As identidades gaúchas têm sido enfocadas basicamente na variação entre dois tipos fundamentais: o gaúcho rio-grandense e o gaúcho platino. Foi em torno dessa dialética de oposição binária que gravitou — e ainda tende a gravitar — boa parte da crítica especializada sobre o tema. No entanto, essa contraposição platino versus rio-grandense pode representar apenas duas dentre tantas variações identitárias do “modo-de-ser-gaúcho”. E isso

na medida em que as identidades são representações formuladas em oposições

ou contraste a outras identidades [...] As construções dessas identidades passam

pela elaboração de traços culturais brasileiros que são apropriados e usados como sinais diacríticos, isto é, sinais que conferem marcas de distinção a diferentes

grupos sociais.[...] Para os gaúchos, só se chega ao nacional através do regional;

só é possível ser brasileiro sendo gaúcho antes [...] A identidade gaúcha é expressão de uma distinção cultural em um país onde os meios de comunicação de massa tendem a homogeneizar a sociedade culturalmente a partir de padrões muitas vezes oriundos da zona sul do Rio de Janeiro. (OLIVEN, 1992, p. 97. Grifo nosso).

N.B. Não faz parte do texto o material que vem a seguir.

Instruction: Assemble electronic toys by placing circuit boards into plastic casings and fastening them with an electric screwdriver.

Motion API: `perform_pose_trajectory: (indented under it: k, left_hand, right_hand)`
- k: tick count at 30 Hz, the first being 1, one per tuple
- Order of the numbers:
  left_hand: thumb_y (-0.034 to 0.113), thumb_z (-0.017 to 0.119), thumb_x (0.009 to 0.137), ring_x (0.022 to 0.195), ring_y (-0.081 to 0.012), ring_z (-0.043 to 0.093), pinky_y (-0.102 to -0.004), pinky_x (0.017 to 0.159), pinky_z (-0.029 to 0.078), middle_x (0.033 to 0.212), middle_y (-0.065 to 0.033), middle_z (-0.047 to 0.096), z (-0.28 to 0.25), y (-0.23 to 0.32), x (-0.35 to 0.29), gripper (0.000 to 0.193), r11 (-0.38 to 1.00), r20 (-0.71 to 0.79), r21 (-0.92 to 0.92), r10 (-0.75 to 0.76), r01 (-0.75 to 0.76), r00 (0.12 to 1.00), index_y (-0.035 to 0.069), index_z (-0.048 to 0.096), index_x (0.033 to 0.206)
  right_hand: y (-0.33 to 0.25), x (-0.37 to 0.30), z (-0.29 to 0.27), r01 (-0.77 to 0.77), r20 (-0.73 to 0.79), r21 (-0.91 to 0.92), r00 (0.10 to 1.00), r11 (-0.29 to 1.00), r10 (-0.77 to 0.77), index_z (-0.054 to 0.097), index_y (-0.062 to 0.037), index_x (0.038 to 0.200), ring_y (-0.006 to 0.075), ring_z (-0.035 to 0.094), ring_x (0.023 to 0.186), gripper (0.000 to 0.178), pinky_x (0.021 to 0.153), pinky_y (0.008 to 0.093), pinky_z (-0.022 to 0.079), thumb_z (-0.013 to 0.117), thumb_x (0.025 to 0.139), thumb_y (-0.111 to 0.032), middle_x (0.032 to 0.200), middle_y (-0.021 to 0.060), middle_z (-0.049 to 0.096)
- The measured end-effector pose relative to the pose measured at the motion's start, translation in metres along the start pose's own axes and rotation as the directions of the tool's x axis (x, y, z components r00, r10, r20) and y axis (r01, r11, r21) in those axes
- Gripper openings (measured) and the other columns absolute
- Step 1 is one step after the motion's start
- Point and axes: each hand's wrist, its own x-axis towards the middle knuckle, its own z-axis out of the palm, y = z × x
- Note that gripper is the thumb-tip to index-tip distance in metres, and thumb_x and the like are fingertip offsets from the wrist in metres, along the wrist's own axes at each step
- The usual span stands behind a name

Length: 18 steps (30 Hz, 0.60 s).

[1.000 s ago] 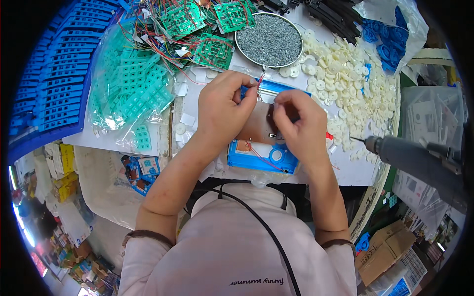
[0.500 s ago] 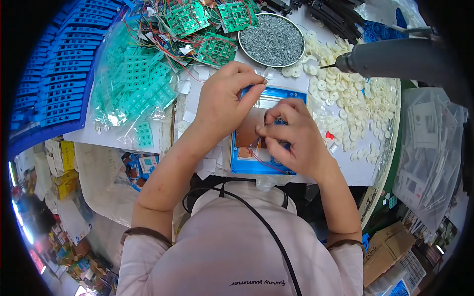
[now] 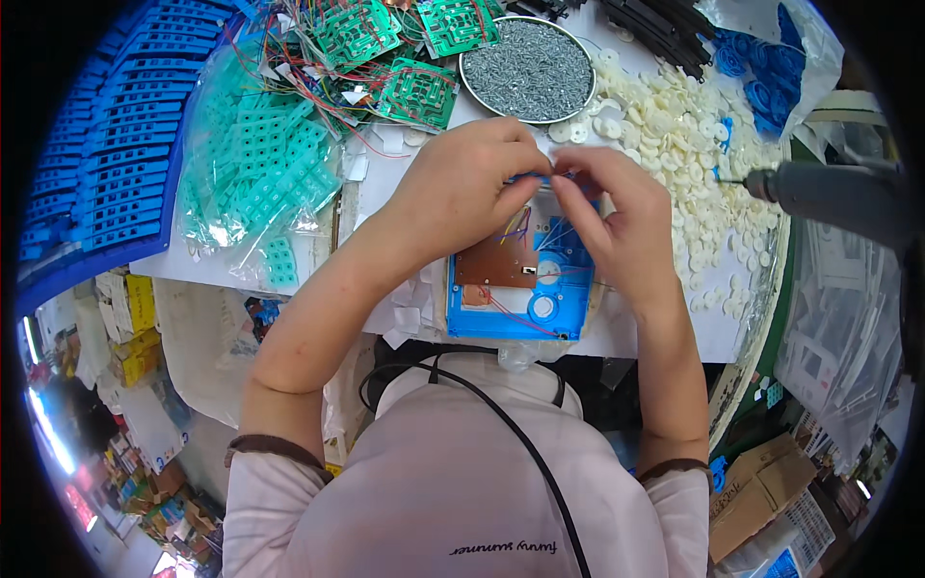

Essas considerações de Oliven ressaltam o traço da distinção que parece ser inerente à identidade. Trata-se, quem sabe, de uma relação de “dessemelhança”. É nesse sentido, e através da contraposição das diferenças, que se poderá caracterizar os variados tipos gauchescos representados por alguns personagens de O Tempo e o Vento. A narrativa de Erico parece trazer em si a antiga investigação filosófica a respeito da identidade e da diferença; do outro e do mesmo. É como se para mostrar “quem somos nós”, fosse preciso

revelar ao mesmo tempo “quem são os outros”, introduzindo, sob o signo da alteridade, uma reflexão sobre a analogia do “serão todos os mesmos?”36

Conforme Pesavento (2004, apud CHIAPINNI; MARTINS, p. 116), “Erico Verissimo estabelece um derradeiro contraponto de trajetórias na escritura que colabora para compor a visão da identidade/alteridade dos gaúchos”. E isso levando em conta que, para o autor de O Tempo e o Vento, “essa separação entre nós e os outros não é tão nítida como parece. Não descobrimos ainda que para os outros, nós somos os outros.”